With all the corruption and failures in climate science, sometimes it’s nice to read about how some areas of science are still working, and developing something that matters.
There are thousands of people working on a frontier of science that promises to revolutionize medicine. We are living in the last days of what we’ll come to know as the “old medicine” where surgeons do the unthinkable — cutting out healthy blood vessels to get spare parts for more important sites, or treating people with drugs that affect cells all over the body (with many unwanted side-effects) when what we need is a way to get the right molecules into a tiny percentage of cells. Then there is the devastating cost of using transplants from other people (deceased or not), and then having to use immune-suppressant drugs for life. Growing your own spare parts — customized and make to order — is the brilliant alternative.
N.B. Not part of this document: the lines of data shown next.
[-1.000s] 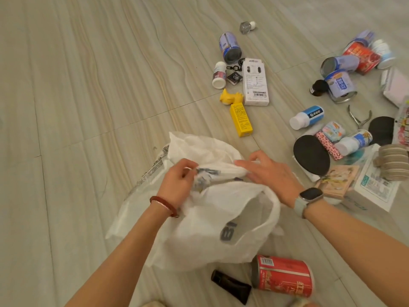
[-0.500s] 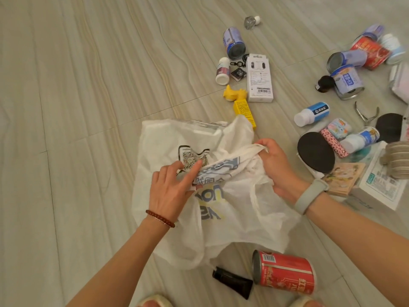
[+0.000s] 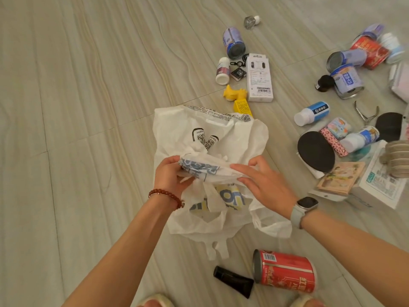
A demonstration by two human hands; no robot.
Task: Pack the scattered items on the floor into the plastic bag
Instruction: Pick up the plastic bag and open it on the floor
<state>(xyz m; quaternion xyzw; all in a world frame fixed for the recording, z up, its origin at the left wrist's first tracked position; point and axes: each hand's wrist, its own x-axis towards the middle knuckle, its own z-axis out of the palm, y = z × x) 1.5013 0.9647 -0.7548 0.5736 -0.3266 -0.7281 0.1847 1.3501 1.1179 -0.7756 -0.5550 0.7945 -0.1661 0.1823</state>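
Observation:
A crumpled white plastic bag with printed logos lies on the floor in the middle of the view. My left hand grips a fold of the bag at its left side. My right hand pinches the same fold from the right, fingers pointing left. Scattered items lie around: a red can and a black tube near my feet, a yellow box half under the bag's far edge, a white carton beyond it.
Several cans, bottles and small boxes crowd the right side, among them a black disc, a blue-labelled bottle and a white box. A purple can lies at the back. Pale wood-grain floor stretches left.
The bag has been turned and spread further over the floor. Both hands shifted along it and now hold a fold between them, closer together than before.

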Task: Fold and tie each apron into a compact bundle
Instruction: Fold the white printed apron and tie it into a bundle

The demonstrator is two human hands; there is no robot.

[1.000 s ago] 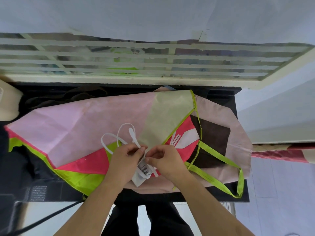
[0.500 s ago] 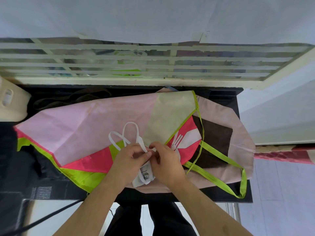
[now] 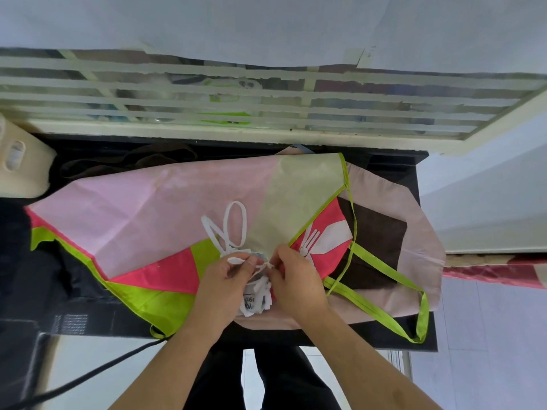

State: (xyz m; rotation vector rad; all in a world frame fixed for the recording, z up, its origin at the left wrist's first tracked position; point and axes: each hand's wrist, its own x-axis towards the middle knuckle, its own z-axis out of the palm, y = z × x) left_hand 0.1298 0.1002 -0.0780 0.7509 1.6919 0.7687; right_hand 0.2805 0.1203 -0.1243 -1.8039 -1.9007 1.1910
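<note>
While both hands are meeting over the near edge of the dark surface (image 3: 390, 335):
Left hand (image 3: 220, 284): pinching a white strap (image 3: 236, 259).
Right hand (image 3: 296, 279): fingers curling onto the same strap's knot.
White bundle (image 3: 256, 300): lying under the grip, long axis pointing toward the person.
Writing: black letters, unreadable.
Pink apron (image 3: 154, 214): spreading beyond the grip.

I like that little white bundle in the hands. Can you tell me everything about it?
The white bundle is a small folded apron of thin white fabric with dark printed letters. White straps loop up from it. The left hand and right hand pinch the straps above it. It lies over the spread pink and green aprons.
</note>
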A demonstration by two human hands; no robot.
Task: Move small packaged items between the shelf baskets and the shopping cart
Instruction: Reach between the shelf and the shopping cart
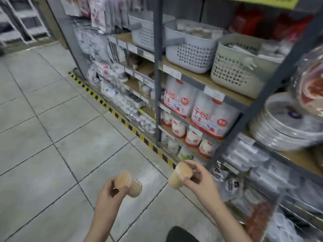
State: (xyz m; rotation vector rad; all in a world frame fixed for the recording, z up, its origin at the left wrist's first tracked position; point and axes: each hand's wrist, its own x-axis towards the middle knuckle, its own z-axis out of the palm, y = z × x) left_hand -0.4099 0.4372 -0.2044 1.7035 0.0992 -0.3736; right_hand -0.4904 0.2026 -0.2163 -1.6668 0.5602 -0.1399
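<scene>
Two small tan cylindrical packs are held low over the tiled floor (pixel 52 119): the left hand (pixel 109 193) curls its grip round one pack (pixel 128 184), the right hand (pixel 201 180) pinches the other (pixel 180 174). Beyond, on the shelf (pixel 192 75), stand a lavender basket (pixel 190 49) and, beside it, a beige basket (pixel 234 70).

two tan tubs (pixel 128 183) (pixel 180 172), tilted, in-hand
</scene>
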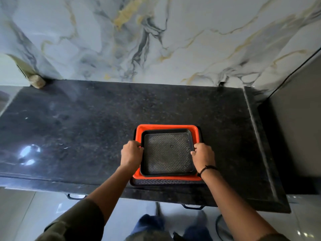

Our lives would be so much better if the money used to install vast inefficient solar arrays, or bird-breaking windfarms was used instead on gene therapy. That doesn’t mean everything about this is unquestionably good, like any powerful tool, gene therapy can kill as well as save. That’s why we need to do the research, and the sooner the better.
Virtually all our cells contain all the genes that make us. So if we learn how to switch the right genes on and with the right timing, in theory, with the right scaffolding, we can build any body part. Growing a full liver is a long way off, but it’s coming. We are at the stage of building simple parts like bladders and blood vessels.
To give you some idea of how huge this field is, here are just a few stories released in the last week: Making new blood vessels from fat cells, turning skin cells into the neurons that are affected by Parkinsons, and figuring out which genes are involved in growing new teeth.